The classic privilege escalation technique in Windows kernel exploitation is token stealing. Every process has a security token that defines its privileges, group memberships, and access rights. The SYSTEM process always has the most privileged token. With arbitrary read/write capability, an attacker can copy the SYSTEM token to their own process:

// Classic token stealing (simplified)

// 1. Find SYSTEM process token
PEPROCESS SystemProcess = PsInitialSystemProcess;
PACCESS_TOKEN SystemToken = PsReferencePrimaryToken(SystemProcess);

// 2. Replace current process token
PEPROCESS CurrentProcess = PsGetCurrentProcess();

// Token offset in EPROCESS (varies by Windows version)
// Windows 10 22H2: 0x4b8
PTOKEN* CurrentTokenPtr = (PTOKEN*)((PUCHAR)CurrentProcess + TOKEN_OFFSET);
*CurrentTokenPtr = SystemToken;

// 3. Current process now has SYSTEM privileges

This data-only attack doesn't modify any code—it only changes data structures—making it effective even with HVCI enabled. PatchGuard doesn't specifically monitor every process token, so the modification goes undetected. This is why token manipulation remains a cornerstone of Windows kernel exploitation.


Detection and Monitoring

Driver Load Monitoring

Detecting kernel attacks starts with monitoring driver loads. Every legitimate and malicious driver must be loaded, making this a valuable chokepoint:

Event ID 7045 (Service Installation):

Log: System
Source: Service Control Manager
Event ID: 7045

Watch for:
- Unusual service names
- Driver paths outside System32\drivers
- Services with kernel type

Sysmon Event ID 6 (Driver Load):

<RuleGroup groupRelation="or">
    <DriverLoad onmatch="include">
        <Signed condition="is">false</Signed>
    </DriverLoad>
</RuleGroup>

Sysmon provides more detailed driver load telemetry than native Windows logging, including signature status and hash information.
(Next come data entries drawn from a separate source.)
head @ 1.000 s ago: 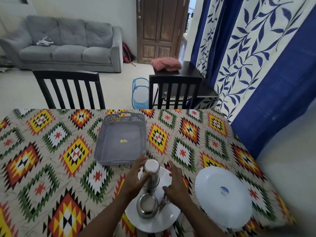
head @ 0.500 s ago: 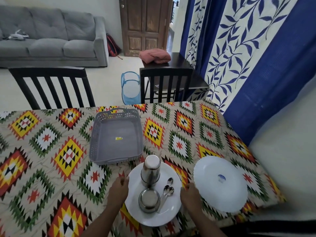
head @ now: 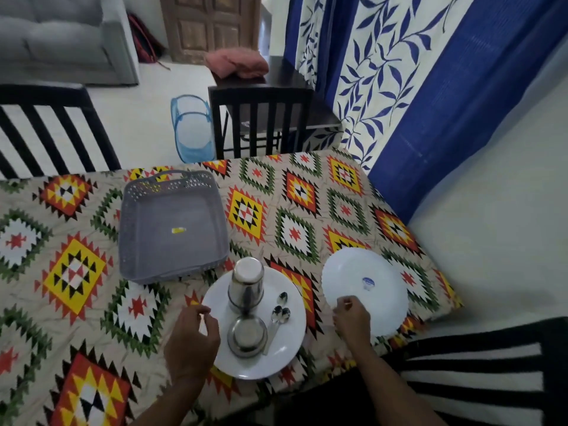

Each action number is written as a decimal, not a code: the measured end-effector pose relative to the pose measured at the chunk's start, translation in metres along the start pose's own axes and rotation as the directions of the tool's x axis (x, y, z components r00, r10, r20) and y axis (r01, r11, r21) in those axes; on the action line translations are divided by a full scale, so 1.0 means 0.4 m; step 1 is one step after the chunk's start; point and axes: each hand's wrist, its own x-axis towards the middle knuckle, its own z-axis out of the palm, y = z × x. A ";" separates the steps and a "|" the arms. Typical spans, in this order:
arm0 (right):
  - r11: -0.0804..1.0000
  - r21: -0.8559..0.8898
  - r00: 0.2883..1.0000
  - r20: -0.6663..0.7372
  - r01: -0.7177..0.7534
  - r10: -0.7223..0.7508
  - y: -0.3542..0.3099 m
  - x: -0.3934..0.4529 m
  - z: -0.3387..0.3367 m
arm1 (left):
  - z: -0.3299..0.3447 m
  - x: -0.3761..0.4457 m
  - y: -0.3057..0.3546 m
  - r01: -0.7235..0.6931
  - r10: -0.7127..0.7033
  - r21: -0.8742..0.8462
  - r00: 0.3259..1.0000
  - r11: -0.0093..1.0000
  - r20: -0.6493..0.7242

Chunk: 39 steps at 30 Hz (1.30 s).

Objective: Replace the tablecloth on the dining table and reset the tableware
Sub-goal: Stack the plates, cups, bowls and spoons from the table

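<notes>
A bright geometric tablecloth point(head: 292, 229) covers the dining table. Near the front edge sits a white plate point(head: 289, 342) carrying an upturned steel tumbler point(head: 246, 287), a small steel bowl point(head: 246, 336) and spoons point(head: 281, 312). My left hand point(head: 192, 339) hovers at this plate's left rim, fingers loosely curled and apart, holding nothing. To the right lies an empty white plate point(head: 365, 269) with a small blue sticker. My right hand point(head: 353, 318) is closed over its near-left rim.
An empty grey perforated basket point(head: 172, 265) stands just behind the loaded plate. Black chairs stand at the far left point(head: 46, 133), far middle point(head: 261, 118) and near right point(head: 476, 379). A blue mesh hamper point(head: 192, 130), a pink cloth point(head: 236, 64) and blue curtains point(head: 399, 87) lie beyond.
Both hands let go of the tumbler and the loaded plate's sides. My right hand has shifted right onto the empty plate's rim. The view has tilted down and right.
</notes>
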 end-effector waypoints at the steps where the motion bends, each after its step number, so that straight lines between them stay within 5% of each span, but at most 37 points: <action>1: 1.000 0.009 1.000 -0.023 -0.017 0.017 0.020 0.029 -0.020 | -0.007 -0.034 0.017 -0.043 0.044 -0.046 0.999 0.998 0.015; 4: 0.999 0.007 0.994 -0.096 -0.046 0.046 0.088 0.113 -0.066 | -0.003 -0.108 0.060 -0.195 0.237 -0.192 0.945 0.962 0.224; 7: 0.997 -0.024 0.982 -0.174 -0.073 0.067 0.063 0.125 -0.135 | 0.045 -0.136 0.145 -0.358 0.477 -0.326 0.754 0.875 0.453; 10: 0.996 -0.019 0.973 -0.216 -0.084 0.078 0.092 0.175 -0.176 | 0.151 -0.121 0.286 -0.372 0.520 -0.365 0.650 0.853 0.553; 15: 0.963 -0.022 0.957 -0.121 -0.269 0.264 0.152 0.281 -0.222 | 0.398 -0.065 0.466 -0.229 0.349 -0.265 0.643 0.937 0.682; 18: 0.958 -0.081 0.962 -0.008 -0.274 0.274 0.167 0.335 -0.255 | 0.504 -0.035 0.511 -0.034 0.072 -0.070 0.733 0.997 0.676; 21: 0.953 -0.083 0.954 0.041 -0.291 0.295 0.194 0.380 -0.267 | 0.563 -0.013 0.522 0.107 -0.160 0.121 0.729 0.987 0.665; 30: 0.939 0.086 0.915 0.267 -0.334 0.301 0.327 0.512 -0.274 | 0.597 0.024 0.519 0.298 -0.294 0.103 0.720 0.949 0.628; 35: 0.916 0.331 0.947 0.293 -0.229 0.131 0.220 0.432 -0.354 | 0.586 0.023 0.533 0.423 -0.360 0.039 0.715 0.905 0.600; 39: 0.880 0.471 0.956 0.282 -0.066 -0.079 0.095 0.368 -0.422 | 0.578 0.041 0.552 0.449 -0.365 0.068 0.619 0.891 0.696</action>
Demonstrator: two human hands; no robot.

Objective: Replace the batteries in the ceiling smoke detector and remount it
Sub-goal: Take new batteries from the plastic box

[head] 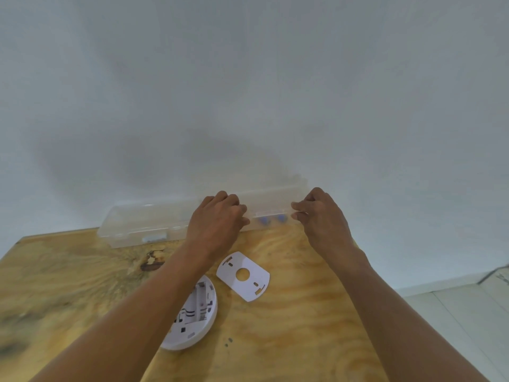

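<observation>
Detector [192,318] near table [289,340] centre; left hand [217,219], right hand [319,213] curled on clear box [143,219] at far edge.

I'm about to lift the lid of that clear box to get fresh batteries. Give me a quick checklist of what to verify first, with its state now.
1. Both hands on the box: ok. Left hand and right hand rest at the front edge of the clear plastic box.
2. Latch released: cannot tell. The latch is too blurred to judge.
3. Batteries inside: cannot tell. Only two bluish shapes show through the wall.
4. Detector compartment open: ok. The smoke detector lies back side up on the table, partly under the left forearm.
5. Mounting plate clear of the box: ok. The mounting plate lies apart beside the detector.
</observation>
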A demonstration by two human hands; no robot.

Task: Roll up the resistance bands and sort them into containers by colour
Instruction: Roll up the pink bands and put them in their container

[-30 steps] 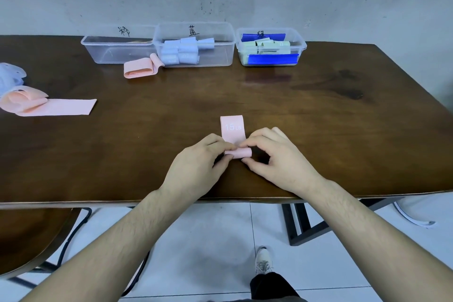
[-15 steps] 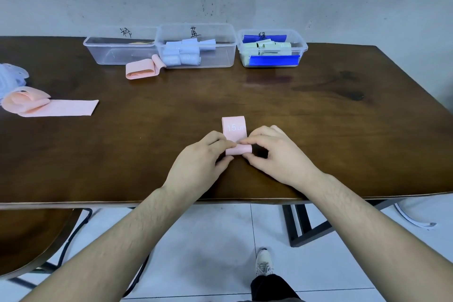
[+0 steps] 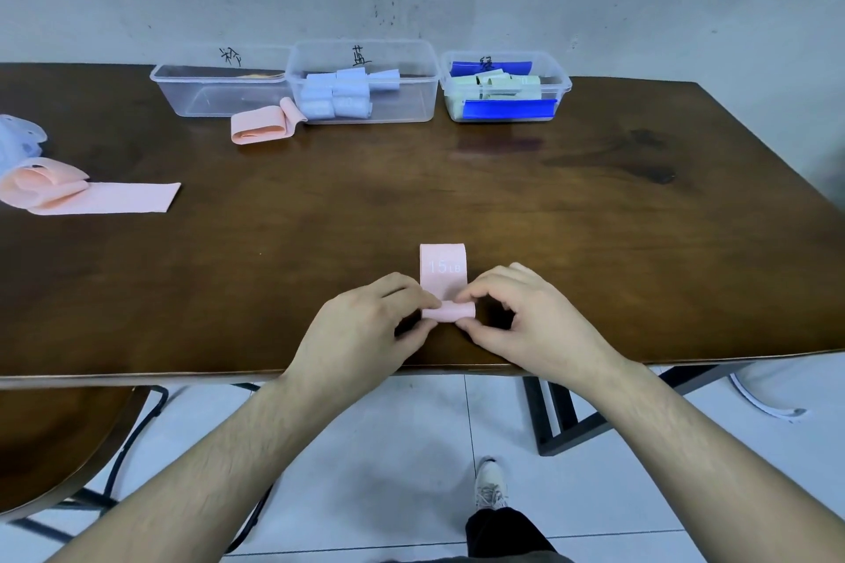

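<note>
A pink resistance band marked "15 LB" lies near the table's front edge, its near end wound into a small roll. My left hand pinches the roll's left end and my right hand pinches its right end. Three clear containers stand at the back: the left container looks nearly bare, the middle container holds pale blue rolls, the right container holds pale green rolls and blue bands. A loosely rolled pink band lies in front of the left container.
More pink bands lie unrolled at the table's left edge, beside a pale blue band. A round wooden stool stands under the table's left front. The brown table ends just behind my wrists.
The roll has grown slightly and moved away from me along the band; the flat part beyond it is shorter. Both hands keep their hold.
</note>
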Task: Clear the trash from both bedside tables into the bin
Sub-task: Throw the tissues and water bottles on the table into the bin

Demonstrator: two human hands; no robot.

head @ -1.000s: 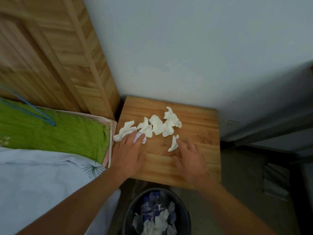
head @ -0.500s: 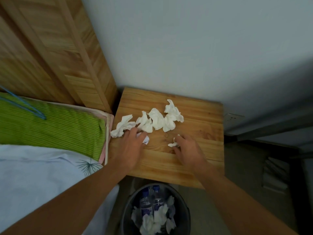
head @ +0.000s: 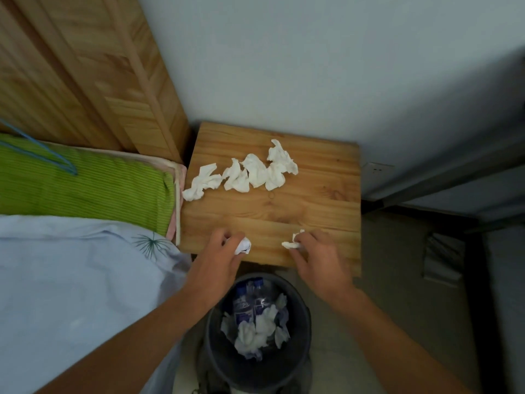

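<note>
A wooden bedside table [head: 318, 206] stands against the wall. Several crumpled white tissues [head: 255, 173] lie in a row across its back half. My left hand [head: 218, 258] grips a small crumpled paper ball [head: 243, 245] over the table's front edge. My right hand [head: 318, 257] pinches a small white tissue [head: 292, 243] at the same edge. A dark round bin [head: 301, 317] sits on the floor just below both hands, holding plastic bottles [head: 250, 301] and tissues.
A bed with a green pillow [head: 85, 186] and pale blue sheet [head: 71, 280] lies to the left, touching the table. A wooden headboard [head: 85, 66] rises behind it. A wall socket [head: 376, 169] and dark furniture are on the right.
Both hands closed on a piece of trash each and drew back from the tissue row to the table's front edge, above the bin.
</note>
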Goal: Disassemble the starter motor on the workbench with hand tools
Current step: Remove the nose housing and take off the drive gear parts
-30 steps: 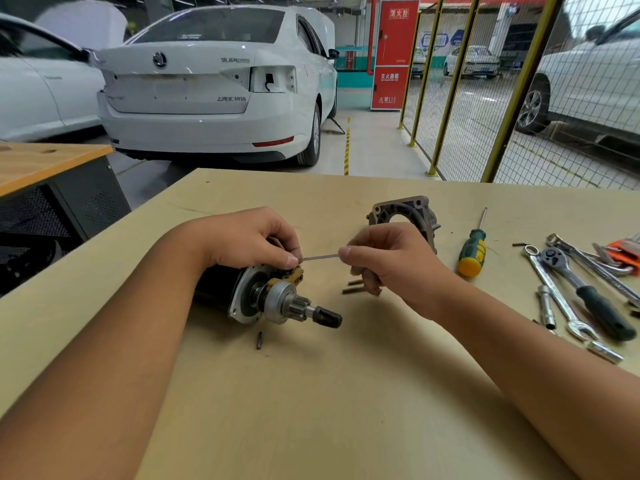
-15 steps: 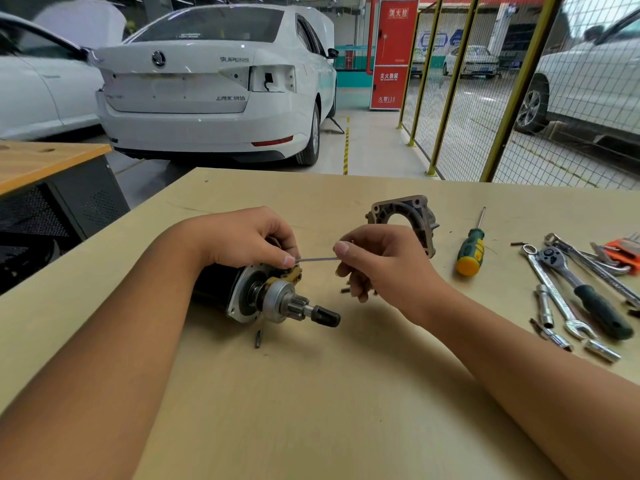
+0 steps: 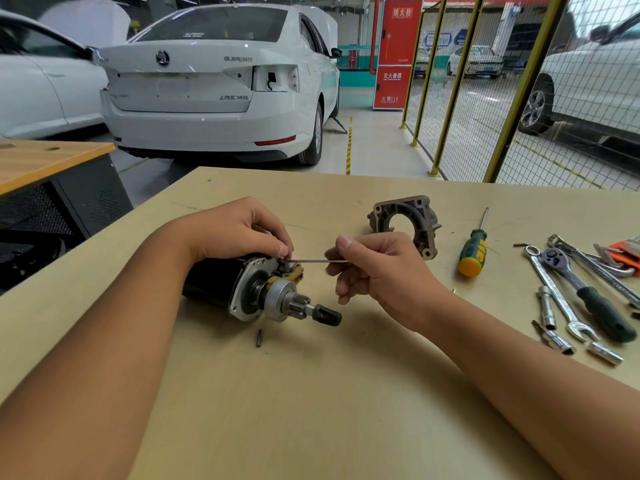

Kernel Integrity Monitoring

Regular integrity verification can detect compromised drivers or modified system files:

# Check for unsigned drivers
Get-WmiObject Win32_SystemDriver |
    ForEach-Object {
        $sig = Get-AuthenticodeSignature $_.PathName
        if ($sig.Status -ne "Valid") {
            Write-Output "$($_.Name): $($sig.Status)"
        }
    }

# Monitor ci.dll integrity
$ci_hash = Get-FileHash C:\Windows\System32\ci.dll -Algorithm SHA256
# Compare against known good baseline

VBS/HVCI Monitoring

Organizations should monitor VBS status to detect if protections have been disabled:

# Monitor VBS status
$DG = Get-CimInstance -ClassName Win32_DeviceGuard -Namespace root\Microsoft\Windows\DeviceGuard

# Alert if VBS is disabled
if ($DG.VirtualizationBasedSecurityStatus -ne 2) {
    Write-Warning "VBS is not running!"
}

# Alert if HVCI is disabled
if (2 -notin $DG.SecurityServicesRunning) {
    Write-Warning "HVCI is not running!"
}

VBS being disabled unexpectedly could indicate an attack or misconfiguration—either warrants investigation.


Summary

Windows kernel security relies on multiple overlapping defenses, each addressing different aspects of the threat landscape:

Protection Bypass Method Detection Status
DSE BYOVD, Test Signing Event 7045, Sysmon 6 ⚠️ Bypassed via BYOVD
PatchGuard Data-only attacks BSOD 0x109 ✅ Effective for code
HVCI Data-only attacks VBS status ✅ Strong
KDP Non-KDP data Requires VBS ✅ Strong
Driver Block List Unlisted drivers Hash matching ⚠️ Incomplete coverage

The key takeaway is that modern kernel security has shifted attackers toward data-only attacks and BYOVD techniques. Code integrity is now well-protected on properly configured systems, but data manipulation remains viable. Defenders must enable VBS/HVCI, maintain driver block lists, and monitor for suspicious driver loads.

For organizations, the priority should be enabling HVCI on all compatible systems. This single control dramatically reduces the kernel attack surface by preventing arbitrary code execution entirely. Combined with proper monitoring and driver load alerting, organizations can detect and respond to kernel-level attacks before they achieve their objectives.